Hal-hal tersebut dapat dimulai dengan menciptakan MCK yang sehat. Berkaitan dengan pemahaman masyarakat tentang pentingnya kesehatan khususnya dalam hal MCK, maka kesadaran masyarakat perlu ditumbuhkan kembali. Hal tersebut dapat diwujudkan melalui beberapa program kegiatan, antara lain penyuluhan, kuisioner, dan pemberian pesan bergambar.

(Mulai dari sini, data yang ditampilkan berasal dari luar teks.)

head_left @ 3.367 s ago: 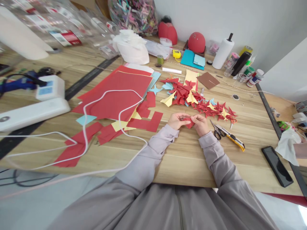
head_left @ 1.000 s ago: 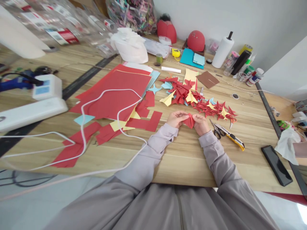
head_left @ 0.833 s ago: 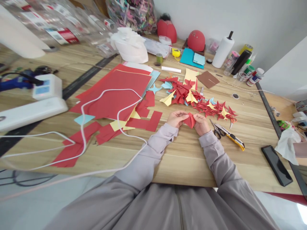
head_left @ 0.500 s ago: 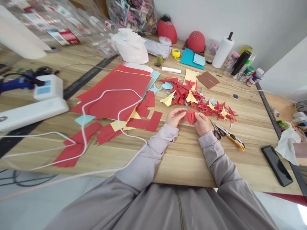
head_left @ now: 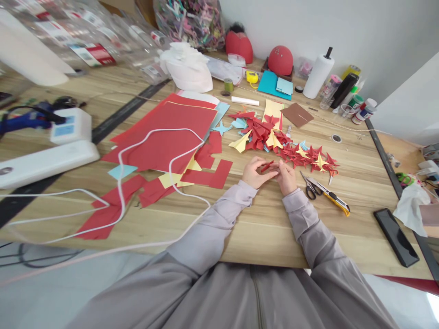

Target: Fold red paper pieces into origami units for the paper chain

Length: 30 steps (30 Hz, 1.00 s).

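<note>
A small folded red paper [head_left: 267, 167] is held between my two hands, seen nearly edge-on. My left hand [head_left: 254, 173] is closed on its left side, thumb below and fingers above. The fingertips of my right hand [head_left: 285, 177] pinch its right end, hiding part of it. Just beyond my hands lies a pile of folded red paper pieces [head_left: 260, 130] with yellow and blue ones among them. Black scissors [head_left: 311, 188] and a yellow utility knife [head_left: 334, 198] rest to the right of my right hand.
Large red paper sheets [head_left: 171, 132] and red strips [head_left: 109, 208] lie on the left, crossed by a white cable [head_left: 170, 173]. A white power strip [head_left: 48, 162] is at far left. A black phone [head_left: 396, 236] lies at right, and bottles [head_left: 368, 109] stand at back right.
The red paper has turned from showing its broad face to nearly edge-on. My hands have drawn closer together, with the left hand shifted slightly right.
</note>
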Each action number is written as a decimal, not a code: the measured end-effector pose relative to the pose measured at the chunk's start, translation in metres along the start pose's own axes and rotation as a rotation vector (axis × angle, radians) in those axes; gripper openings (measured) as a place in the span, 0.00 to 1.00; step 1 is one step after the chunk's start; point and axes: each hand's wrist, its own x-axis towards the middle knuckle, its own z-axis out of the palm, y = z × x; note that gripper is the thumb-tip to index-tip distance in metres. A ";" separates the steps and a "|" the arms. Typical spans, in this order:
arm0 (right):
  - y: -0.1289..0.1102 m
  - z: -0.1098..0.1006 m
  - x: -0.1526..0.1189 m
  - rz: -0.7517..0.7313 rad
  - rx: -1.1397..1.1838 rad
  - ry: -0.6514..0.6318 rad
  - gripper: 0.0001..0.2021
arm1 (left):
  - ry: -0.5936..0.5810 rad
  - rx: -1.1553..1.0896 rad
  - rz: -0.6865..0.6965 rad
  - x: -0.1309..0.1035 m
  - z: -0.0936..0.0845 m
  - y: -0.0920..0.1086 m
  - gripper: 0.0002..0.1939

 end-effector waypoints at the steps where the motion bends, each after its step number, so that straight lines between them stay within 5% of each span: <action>1: 0.000 0.000 0.000 0.005 -0.001 -0.020 0.16 | -0.002 -0.033 -0.024 0.000 0.001 -0.002 0.18; 10: -0.007 0.003 -0.002 -0.004 0.068 0.062 0.10 | 0.104 -0.394 -0.276 0.007 -0.004 -0.004 0.13; 15: -0.004 0.002 0.000 0.024 0.042 0.032 0.11 | 0.031 -0.442 -0.346 0.005 -0.002 -0.003 0.15; 23: 0.001 0.000 0.003 0.012 0.105 0.120 0.13 | -0.013 -0.629 -0.345 0.006 -0.002 -0.003 0.36; 30: 0.001 -0.004 0.004 -0.054 0.011 0.180 0.13 | -0.025 -0.407 -0.357 0.003 0.000 -0.005 0.12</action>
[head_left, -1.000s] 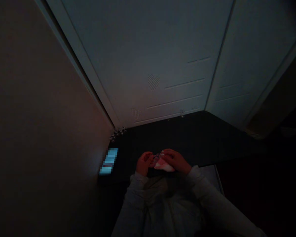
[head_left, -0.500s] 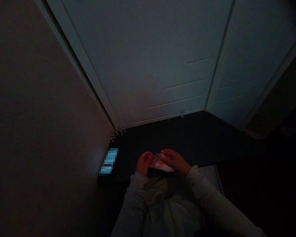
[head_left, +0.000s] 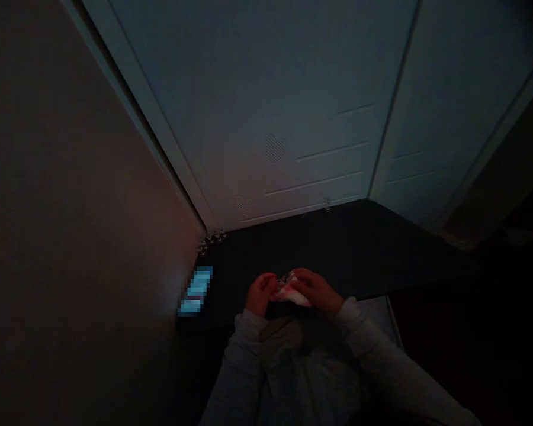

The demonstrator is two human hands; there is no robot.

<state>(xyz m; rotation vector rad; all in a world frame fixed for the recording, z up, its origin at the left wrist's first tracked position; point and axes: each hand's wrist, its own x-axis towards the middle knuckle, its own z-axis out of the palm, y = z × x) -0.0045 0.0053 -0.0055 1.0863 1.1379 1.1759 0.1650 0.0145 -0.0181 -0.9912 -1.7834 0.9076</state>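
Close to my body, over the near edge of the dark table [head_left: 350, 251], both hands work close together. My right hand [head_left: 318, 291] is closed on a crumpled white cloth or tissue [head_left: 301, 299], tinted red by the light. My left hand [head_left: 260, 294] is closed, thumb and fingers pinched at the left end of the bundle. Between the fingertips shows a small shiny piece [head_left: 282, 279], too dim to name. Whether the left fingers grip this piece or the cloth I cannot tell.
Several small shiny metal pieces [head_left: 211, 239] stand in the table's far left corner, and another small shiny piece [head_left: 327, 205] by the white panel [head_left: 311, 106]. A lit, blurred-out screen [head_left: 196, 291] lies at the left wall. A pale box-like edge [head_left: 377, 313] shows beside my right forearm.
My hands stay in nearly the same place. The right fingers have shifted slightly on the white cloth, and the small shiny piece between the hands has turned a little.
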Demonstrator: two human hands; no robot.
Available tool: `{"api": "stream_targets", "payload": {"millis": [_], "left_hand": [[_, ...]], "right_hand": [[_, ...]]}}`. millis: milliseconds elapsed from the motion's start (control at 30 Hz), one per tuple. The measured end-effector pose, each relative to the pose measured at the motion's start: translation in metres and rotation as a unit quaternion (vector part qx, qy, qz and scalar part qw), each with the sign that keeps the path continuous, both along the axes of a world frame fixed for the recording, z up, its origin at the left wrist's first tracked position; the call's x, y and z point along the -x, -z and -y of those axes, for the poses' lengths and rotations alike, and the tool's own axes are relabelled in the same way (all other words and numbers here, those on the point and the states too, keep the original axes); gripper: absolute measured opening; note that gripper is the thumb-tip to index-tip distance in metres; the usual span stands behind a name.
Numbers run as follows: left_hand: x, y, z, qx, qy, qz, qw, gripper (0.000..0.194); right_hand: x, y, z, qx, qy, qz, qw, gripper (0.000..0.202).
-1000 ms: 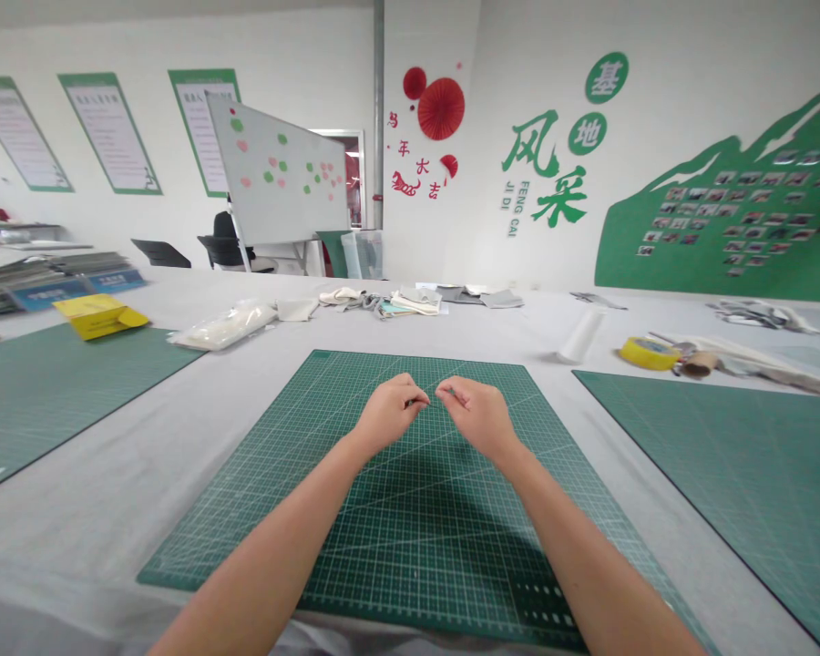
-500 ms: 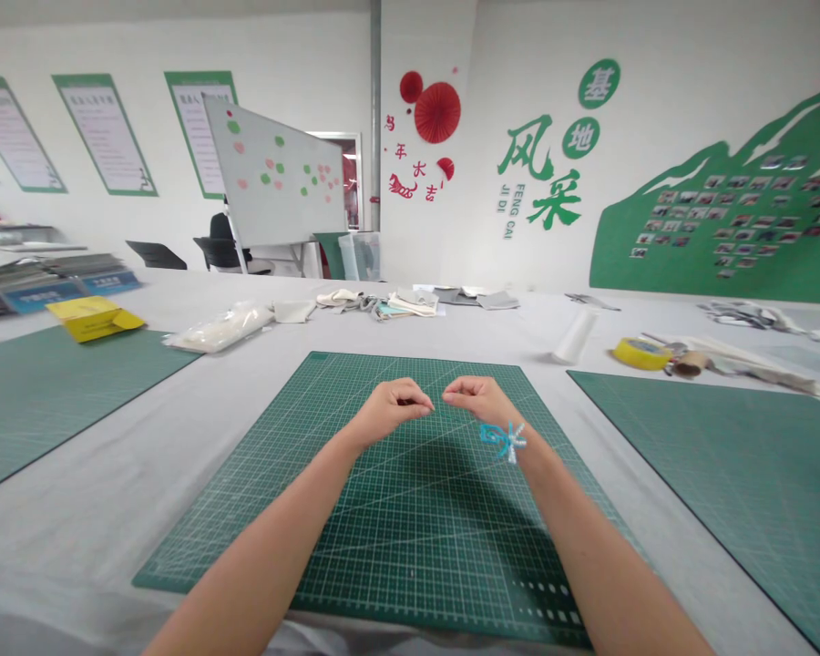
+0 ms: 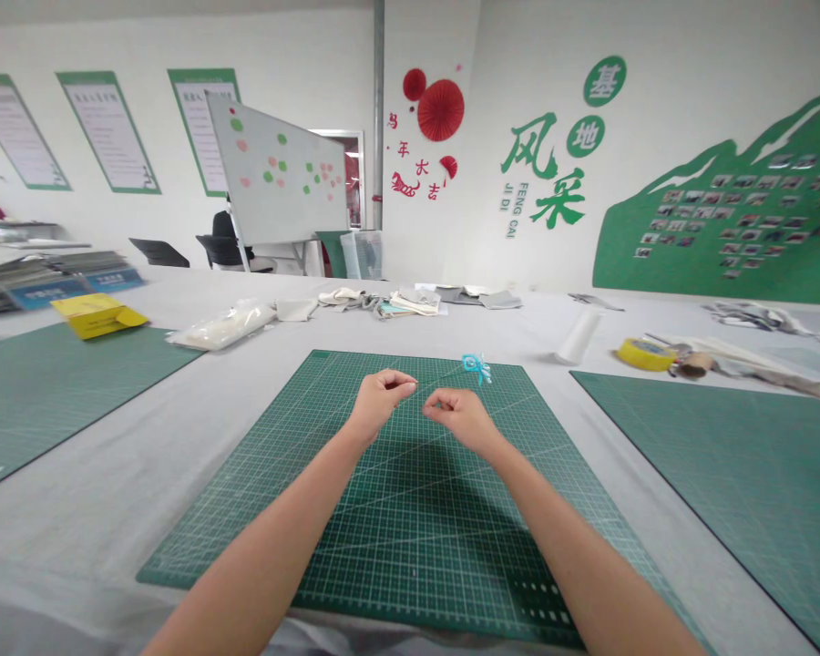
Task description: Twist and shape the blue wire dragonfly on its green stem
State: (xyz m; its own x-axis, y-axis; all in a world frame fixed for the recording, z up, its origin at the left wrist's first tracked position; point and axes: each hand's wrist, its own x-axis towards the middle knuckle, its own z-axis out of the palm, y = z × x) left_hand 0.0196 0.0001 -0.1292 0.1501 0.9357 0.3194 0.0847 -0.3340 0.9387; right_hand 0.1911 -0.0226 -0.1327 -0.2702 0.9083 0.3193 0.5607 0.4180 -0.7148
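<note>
A small blue and white beaded ornament (image 3: 476,367) shows beyond my right hand, above the far right part of the green cutting mat (image 3: 383,538). A thin stem runs from it leftward toward the fingertips of my left hand (image 3: 381,398), which are pinched on it. My right hand (image 3: 461,415) is just to the right and slightly nearer, its thumb and fingers closed together; whatever is between them is too small to see. Both hands are raised over the mat, their fingertips a short way apart.
Another green mat (image 3: 724,483) lies right, and one (image 3: 55,383) left. Beyond them are a yellow packet (image 3: 99,316), a plastic-wrapped bundle (image 3: 225,328), fabric scraps (image 3: 410,302), a white roll (image 3: 579,335) and yellow tape (image 3: 646,354).
The ornament has swung from over my right wrist to beyond my right hand. My left hand has shifted slightly left and away; my right hand has moved left and a little nearer.
</note>
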Motion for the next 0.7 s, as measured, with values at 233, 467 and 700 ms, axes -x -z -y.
{"api": "stream_targets", "payload": {"millis": [233,467,700], "left_hand": [[0.002,0.006,-0.004,-0.041,-0.038,-0.062,0.997,0.014],[0.003,0.006,-0.003,-0.119,-0.069,-0.178,0.974,0.011],[-0.002,-0.002,0.008,-0.178,-0.010,-0.272,0.946,0.014]], "right_hand": [[0.008,-0.009,0.013,-0.052,-0.019,0.038,0.998,0.015],[0.009,-0.014,0.019,-0.106,0.021,0.063,0.992,0.016],[-0.001,-0.021,0.019,-0.167,0.070,0.093,0.979,0.019]]}}
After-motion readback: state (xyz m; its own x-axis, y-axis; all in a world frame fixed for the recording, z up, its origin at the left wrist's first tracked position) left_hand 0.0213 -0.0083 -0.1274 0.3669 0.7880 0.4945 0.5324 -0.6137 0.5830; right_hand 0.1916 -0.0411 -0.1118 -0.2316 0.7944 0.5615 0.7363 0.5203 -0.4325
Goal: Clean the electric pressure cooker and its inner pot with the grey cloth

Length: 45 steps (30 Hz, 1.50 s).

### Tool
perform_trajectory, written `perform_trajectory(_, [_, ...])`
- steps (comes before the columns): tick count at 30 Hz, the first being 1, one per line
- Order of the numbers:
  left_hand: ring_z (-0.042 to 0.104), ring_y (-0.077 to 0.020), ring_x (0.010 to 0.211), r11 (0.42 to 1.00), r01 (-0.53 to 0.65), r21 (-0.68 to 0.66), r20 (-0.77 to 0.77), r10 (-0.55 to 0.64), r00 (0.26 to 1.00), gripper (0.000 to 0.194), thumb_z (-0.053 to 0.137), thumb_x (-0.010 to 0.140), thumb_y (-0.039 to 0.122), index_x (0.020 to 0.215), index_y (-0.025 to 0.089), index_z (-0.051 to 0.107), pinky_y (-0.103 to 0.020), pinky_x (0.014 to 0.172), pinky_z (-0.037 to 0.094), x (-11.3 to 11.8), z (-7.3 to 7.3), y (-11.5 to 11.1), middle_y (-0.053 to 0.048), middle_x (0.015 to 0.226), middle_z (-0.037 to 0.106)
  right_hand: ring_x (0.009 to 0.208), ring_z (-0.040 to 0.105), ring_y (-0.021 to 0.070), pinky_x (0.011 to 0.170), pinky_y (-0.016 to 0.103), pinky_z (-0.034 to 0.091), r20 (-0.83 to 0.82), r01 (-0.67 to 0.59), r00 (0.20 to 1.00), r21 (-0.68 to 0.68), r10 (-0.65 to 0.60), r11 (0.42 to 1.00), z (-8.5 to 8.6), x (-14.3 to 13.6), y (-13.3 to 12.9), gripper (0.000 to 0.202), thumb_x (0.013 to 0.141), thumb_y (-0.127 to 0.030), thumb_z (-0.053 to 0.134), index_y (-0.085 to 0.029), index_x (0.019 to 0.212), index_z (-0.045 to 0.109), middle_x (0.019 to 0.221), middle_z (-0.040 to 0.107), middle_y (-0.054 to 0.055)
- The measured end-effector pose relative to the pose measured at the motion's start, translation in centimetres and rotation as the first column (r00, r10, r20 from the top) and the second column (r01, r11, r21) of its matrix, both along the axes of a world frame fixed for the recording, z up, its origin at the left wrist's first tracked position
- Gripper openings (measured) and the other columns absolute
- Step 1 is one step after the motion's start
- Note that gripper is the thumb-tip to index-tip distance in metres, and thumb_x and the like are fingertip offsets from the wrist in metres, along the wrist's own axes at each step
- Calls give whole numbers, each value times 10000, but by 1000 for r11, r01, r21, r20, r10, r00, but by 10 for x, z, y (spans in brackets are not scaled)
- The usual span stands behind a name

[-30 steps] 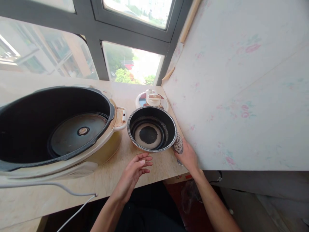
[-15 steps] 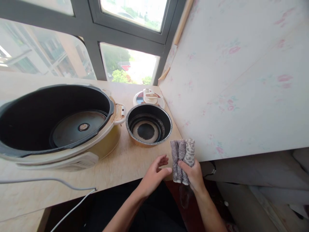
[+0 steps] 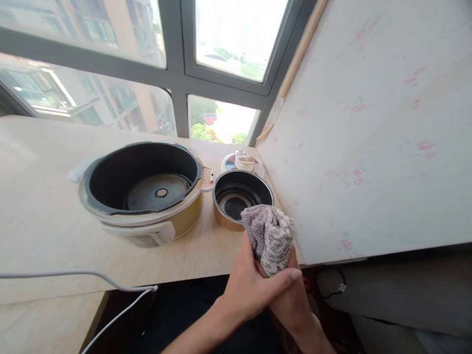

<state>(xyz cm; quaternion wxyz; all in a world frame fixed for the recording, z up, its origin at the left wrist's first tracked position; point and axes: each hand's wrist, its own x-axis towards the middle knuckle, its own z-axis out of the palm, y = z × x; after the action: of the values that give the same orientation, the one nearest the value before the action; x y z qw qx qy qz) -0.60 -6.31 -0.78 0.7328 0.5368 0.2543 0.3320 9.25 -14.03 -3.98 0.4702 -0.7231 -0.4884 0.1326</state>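
Note:
A folded grey and patterned cloth (image 3: 271, 238) is bunched upright between both hands. My left hand (image 3: 252, 285) wraps round its lower left side, with the thumb lying across the front. My right hand (image 3: 293, 300) grips the bottom from behind and to the right, its fingers mostly hidden by the left hand and the cloth. Just beyond the cloth stands a round black inner pot (image 3: 224, 214), whose near right rim the cloth covers. A white lid (image 3: 243, 162) lies behind that pot.
On the wooden counter (image 3: 191, 260), a large cooker body (image 3: 184, 221) with a black interior stands left of the pot. A grey cable (image 3: 106, 280) crosses the near left. Windows rise behind, and a flowered wall panel (image 3: 368, 147) borders the right.
My left hand has moved right and closed on the cloth, which is now bunched and tilted instead of flat. The view has shifted, so the cooker appears smaller and further right.

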Motion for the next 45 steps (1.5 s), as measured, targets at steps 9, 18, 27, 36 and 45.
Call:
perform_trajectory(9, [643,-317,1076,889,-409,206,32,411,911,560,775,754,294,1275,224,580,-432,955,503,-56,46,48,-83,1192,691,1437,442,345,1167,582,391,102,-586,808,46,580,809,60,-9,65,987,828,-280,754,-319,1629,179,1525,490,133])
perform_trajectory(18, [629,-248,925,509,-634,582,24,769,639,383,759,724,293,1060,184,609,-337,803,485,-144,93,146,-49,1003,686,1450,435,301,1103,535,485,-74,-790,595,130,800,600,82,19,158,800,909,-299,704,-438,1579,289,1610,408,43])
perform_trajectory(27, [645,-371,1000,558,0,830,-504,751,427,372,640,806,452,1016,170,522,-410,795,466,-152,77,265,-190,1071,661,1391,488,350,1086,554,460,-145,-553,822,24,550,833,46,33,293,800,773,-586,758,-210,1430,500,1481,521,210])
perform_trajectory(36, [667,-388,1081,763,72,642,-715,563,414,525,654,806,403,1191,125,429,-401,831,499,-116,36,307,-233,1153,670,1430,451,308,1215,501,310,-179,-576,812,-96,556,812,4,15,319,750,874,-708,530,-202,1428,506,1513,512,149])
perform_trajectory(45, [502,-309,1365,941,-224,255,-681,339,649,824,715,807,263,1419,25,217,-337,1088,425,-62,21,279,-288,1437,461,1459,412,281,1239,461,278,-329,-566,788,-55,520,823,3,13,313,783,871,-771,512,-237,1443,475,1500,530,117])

Selain itu, pendidikan adalah hal yang sama pentingnya bagi kehidupan masyarakat. Dikarenakan pendidikan itu dapat mendukung dan menunjang kehidupan masyarakat menuju taraf yang lebih baik lagi. Oleh karena itu sekolah merupakan salah satu kebutuhan bagi setiap individu. Pendidikan tidak hanya di dapatkan melalui sekolah saja tetapi dapat juga melalui lembaga-lembaga pendidikan atau bimbingan belajar. Di dusun Jelok masih kurangnya pengetahuan tentang pentingnya pendidikan dan wajib belajar. Hal ini dapat dibuktikan melalui masih adanya anak-anak yang tidak bersekolah. Dalam membantu mereka untuk menyadari betapa pentingnya pendidikan sebuah bimbingan belajar dapat membantu mereka dalam proses belajar. Dikarenakan bimbingan belajar dapat mencakup tidak hanya mencakup anak-anak yang bersekolah saja tetapi untuk anak-anak yang tidak mendapat kesempatan untuk bersekolah. Bimbingan belajar tersebut meliputi: bimbingan baca tulis hitung, bahasa Inggris, dan taman pendidikan Al-Quran. Dalam pendidikan baca tulis dan hitung adalah hal yang dasar dalam sebuah pembelajaran dan itu sangat membantu anak-anak terutama mereka yang tidak dapat mersaakan pedidikan melalui sekolah dikaranakan keterbatasan biaya. Mengenal bahasa asing selain bahasa ibu atau pun bahasa sehari-hari sangatlah penting dikarenakan belajar bahasa dapat mengembangkan kemampuan verbal seseorang akan sebuah bahasa baru. Bahasa inggris merupakan bahasa asing yang banyak digunakan. Pengunaan bahasa asing dapat menambah daya tarik akan suatu tempat. Selain bahasa Inggris, pendidikan spiritual sangatlah penting dikarenakan spiritual sebagai dasar dan pedoman seseorang. Taman pendidikan Al-Qran disesuaikan dengan mayoritas warga yang beragama muslim. Hal ini bertujuan untuk bersama-sama belajar mengenai agama dan kitab suci.

B.     Tujuan dan Indikator
Program ini memiliki tujuan umum untuk dapat menciptakan kesejahteraan masyarakat dengan pemberdayaan yang telah diberikan. Kesehatan dan pendidikanlah yang menjadi sasaran khusus program dalam mencapai semua tujuan tersebut. Indikator keberhasilan program ini dapat dilihat melalui tingkat kesadaran masyarakat mengenai kebersihan MCK dan tingkat kesadaran masyarakat untuk meningkatkan pentingnya wajib belajar 12 tahun. Pemberdayaan masyarakat sebagai tokoh yang berkompeten dalam bidang pendidikan untuk melanjutkan program bimbingan belajar di lingkungan. Hingga akhirnya tingkat pendidikan di lingkungan masyarakat dapat lebih tinggi dibandingkan sebelum dilaksanakannya program.